Thursday, February 14, 2008

Economic systems in action

Here's a neat article (found via the invaluable Arts and Letters Daily) which is, indirectly, about applied economics. How do you allocate scare places in college classes to a student body?

The article talks about the systems at a few colleges, ranging from sleeping in line to auction systems; the question at hand is "what should we do to allocate these places?", a nice normative economic question. Wharton's business school apparently gives students points which they spend in anonymous online auctions to bid for places in courses.

"In other words, Wharton has what may be the most sophisticated, and most confusing, course-registration system ever devised. And, arguably, the fairest. "It's capitalism gone nuts, but it's also absolute socialism because everyone is born with the same number of points," says Justin Wolfers, an assistant professor of business and public policy."

It's certainly not "socialist" to give everyone the same number of points: capitalism and socialism are methods of allocating resources, not methods that decide who gets the resources to start with. A socialist system of allocating places would presumably get all the students on campus into a big room and have them decide, which would at least be good fun. I think Wolfers might mean it's "capitalist but egalitarian". Equality of opportunity is a different concept from resource allocation.

It's interesting to see systems of resource allocation go off the deep end: the middle way of just allocating places randomly or having people line up is significantly simpler than either the auction system, or my hypothetical socialist system. How can we make the decision about what system to use? Just like all normative questions, we can't say which system is "best" or "fairest", only try to figure out what each system would mean and argue about the rest.
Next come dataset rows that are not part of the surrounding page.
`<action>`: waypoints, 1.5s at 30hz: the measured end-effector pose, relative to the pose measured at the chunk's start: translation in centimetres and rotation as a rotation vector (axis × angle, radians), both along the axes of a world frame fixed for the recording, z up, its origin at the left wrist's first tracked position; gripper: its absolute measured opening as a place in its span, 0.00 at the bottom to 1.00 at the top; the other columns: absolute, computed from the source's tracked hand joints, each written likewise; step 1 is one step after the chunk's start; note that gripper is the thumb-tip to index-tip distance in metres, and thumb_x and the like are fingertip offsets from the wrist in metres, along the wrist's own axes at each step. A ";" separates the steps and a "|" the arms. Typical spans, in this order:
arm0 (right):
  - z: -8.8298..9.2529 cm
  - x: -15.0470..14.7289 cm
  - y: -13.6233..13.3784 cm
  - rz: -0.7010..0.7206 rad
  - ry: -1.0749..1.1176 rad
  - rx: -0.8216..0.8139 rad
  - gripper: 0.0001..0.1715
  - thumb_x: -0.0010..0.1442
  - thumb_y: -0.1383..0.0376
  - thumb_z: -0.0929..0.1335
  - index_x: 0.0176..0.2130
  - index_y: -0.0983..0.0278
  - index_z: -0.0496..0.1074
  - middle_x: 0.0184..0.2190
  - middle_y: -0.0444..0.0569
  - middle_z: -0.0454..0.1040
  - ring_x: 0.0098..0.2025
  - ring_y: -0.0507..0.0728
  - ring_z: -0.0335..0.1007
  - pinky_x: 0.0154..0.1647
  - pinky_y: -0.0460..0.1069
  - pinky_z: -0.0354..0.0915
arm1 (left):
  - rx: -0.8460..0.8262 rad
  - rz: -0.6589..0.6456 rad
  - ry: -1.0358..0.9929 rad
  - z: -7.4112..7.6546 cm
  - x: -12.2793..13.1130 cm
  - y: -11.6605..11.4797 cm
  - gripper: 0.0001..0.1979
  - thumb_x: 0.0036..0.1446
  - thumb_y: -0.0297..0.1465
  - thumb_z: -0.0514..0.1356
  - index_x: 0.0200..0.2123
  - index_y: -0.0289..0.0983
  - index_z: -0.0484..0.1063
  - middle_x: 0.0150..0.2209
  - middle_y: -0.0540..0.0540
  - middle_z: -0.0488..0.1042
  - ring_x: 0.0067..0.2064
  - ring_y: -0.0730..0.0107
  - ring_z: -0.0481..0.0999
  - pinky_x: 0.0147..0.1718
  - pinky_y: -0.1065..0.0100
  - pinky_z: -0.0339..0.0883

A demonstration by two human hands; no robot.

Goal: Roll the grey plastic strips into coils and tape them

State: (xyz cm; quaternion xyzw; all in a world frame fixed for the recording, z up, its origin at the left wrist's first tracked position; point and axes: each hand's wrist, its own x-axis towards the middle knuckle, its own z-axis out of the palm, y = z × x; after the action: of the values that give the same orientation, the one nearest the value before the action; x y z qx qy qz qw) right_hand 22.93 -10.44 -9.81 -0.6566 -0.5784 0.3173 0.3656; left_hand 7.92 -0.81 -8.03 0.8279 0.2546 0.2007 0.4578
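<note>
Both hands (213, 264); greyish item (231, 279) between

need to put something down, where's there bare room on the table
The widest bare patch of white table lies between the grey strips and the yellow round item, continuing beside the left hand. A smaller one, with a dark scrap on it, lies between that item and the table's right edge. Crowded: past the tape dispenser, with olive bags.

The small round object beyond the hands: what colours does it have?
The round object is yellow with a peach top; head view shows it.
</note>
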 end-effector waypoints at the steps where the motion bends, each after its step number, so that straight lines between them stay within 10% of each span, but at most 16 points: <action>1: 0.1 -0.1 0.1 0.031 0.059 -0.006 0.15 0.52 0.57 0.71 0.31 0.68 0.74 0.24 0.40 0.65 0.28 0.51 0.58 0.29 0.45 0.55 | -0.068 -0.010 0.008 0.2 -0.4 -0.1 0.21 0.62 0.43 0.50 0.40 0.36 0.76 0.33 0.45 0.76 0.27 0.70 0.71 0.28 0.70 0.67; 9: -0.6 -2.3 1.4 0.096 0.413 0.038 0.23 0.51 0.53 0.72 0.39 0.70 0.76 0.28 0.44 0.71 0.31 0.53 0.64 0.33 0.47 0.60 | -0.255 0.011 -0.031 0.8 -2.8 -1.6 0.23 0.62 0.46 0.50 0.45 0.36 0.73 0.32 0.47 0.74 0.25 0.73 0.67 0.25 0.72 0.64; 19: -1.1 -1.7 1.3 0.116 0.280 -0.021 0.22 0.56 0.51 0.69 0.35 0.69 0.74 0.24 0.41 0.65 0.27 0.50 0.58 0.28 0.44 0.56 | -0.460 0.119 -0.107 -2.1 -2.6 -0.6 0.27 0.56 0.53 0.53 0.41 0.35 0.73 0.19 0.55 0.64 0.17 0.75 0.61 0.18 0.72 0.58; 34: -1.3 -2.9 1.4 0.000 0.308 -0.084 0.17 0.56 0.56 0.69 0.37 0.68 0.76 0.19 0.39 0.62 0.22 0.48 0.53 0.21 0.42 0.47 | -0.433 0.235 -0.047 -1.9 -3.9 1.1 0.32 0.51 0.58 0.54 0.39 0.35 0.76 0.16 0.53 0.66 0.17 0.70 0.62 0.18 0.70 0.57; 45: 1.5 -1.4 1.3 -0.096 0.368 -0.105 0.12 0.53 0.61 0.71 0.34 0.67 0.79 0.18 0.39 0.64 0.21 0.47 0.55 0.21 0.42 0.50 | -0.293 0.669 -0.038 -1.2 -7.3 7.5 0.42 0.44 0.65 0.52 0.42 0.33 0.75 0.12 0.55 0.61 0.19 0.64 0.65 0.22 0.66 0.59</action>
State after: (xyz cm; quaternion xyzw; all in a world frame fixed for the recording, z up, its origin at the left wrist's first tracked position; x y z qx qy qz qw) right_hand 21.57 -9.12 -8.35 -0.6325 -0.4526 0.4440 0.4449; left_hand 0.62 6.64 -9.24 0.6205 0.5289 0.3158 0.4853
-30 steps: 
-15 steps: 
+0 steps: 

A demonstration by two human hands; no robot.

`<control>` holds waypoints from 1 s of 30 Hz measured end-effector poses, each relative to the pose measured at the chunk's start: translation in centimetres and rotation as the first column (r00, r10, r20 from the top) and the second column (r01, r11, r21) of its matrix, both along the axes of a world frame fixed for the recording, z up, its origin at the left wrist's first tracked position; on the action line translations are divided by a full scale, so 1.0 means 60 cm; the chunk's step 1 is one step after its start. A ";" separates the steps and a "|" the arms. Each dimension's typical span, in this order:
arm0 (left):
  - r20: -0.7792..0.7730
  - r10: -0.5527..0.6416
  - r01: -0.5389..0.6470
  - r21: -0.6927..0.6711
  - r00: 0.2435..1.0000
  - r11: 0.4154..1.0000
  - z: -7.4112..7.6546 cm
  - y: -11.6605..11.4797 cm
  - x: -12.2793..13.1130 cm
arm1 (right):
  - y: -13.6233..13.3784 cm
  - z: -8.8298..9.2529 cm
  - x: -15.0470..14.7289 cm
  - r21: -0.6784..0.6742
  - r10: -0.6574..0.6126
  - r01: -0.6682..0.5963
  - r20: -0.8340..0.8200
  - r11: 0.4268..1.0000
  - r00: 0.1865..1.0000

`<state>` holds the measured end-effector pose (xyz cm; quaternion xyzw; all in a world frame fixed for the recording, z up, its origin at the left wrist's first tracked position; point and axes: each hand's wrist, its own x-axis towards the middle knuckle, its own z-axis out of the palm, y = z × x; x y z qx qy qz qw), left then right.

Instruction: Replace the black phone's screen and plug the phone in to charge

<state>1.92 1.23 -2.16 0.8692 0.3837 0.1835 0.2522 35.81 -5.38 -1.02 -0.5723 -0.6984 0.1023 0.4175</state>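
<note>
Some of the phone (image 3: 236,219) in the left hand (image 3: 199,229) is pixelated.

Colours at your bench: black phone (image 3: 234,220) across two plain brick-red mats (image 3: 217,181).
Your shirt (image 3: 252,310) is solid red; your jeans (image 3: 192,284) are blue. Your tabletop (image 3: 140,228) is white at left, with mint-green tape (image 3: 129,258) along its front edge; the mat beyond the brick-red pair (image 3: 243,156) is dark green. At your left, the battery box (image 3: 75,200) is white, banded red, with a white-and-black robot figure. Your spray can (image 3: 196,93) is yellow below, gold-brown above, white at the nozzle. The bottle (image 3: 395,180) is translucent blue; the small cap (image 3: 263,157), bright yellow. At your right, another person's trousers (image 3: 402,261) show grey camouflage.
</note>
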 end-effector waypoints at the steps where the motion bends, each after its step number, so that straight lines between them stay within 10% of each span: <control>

The ends versus means issue in economic systems is an important one. The thought experiment goes like this: if the people's council knew how a capitalist system would allocate resources, they could choose that allocation. Would that make the socialist system the same as the capitalist system, or is there more invested in the resource allocation mechanism than just the end product? Even figuring out consequences is not enough to answer normative questions.

Here's the clincher though, about the MIT lottery system:

"The lottery is supposed to be equitable and impersonal, according to Bette K. Davis, office director of the School of Humanities, Arts, and Social Sciences. But that's not always how it works out. Ms. Davis says that often students who lose the lottery wheedle their way in by talking directly to the professor."

Capitalist, socialist, anarchist: it's all about who you know.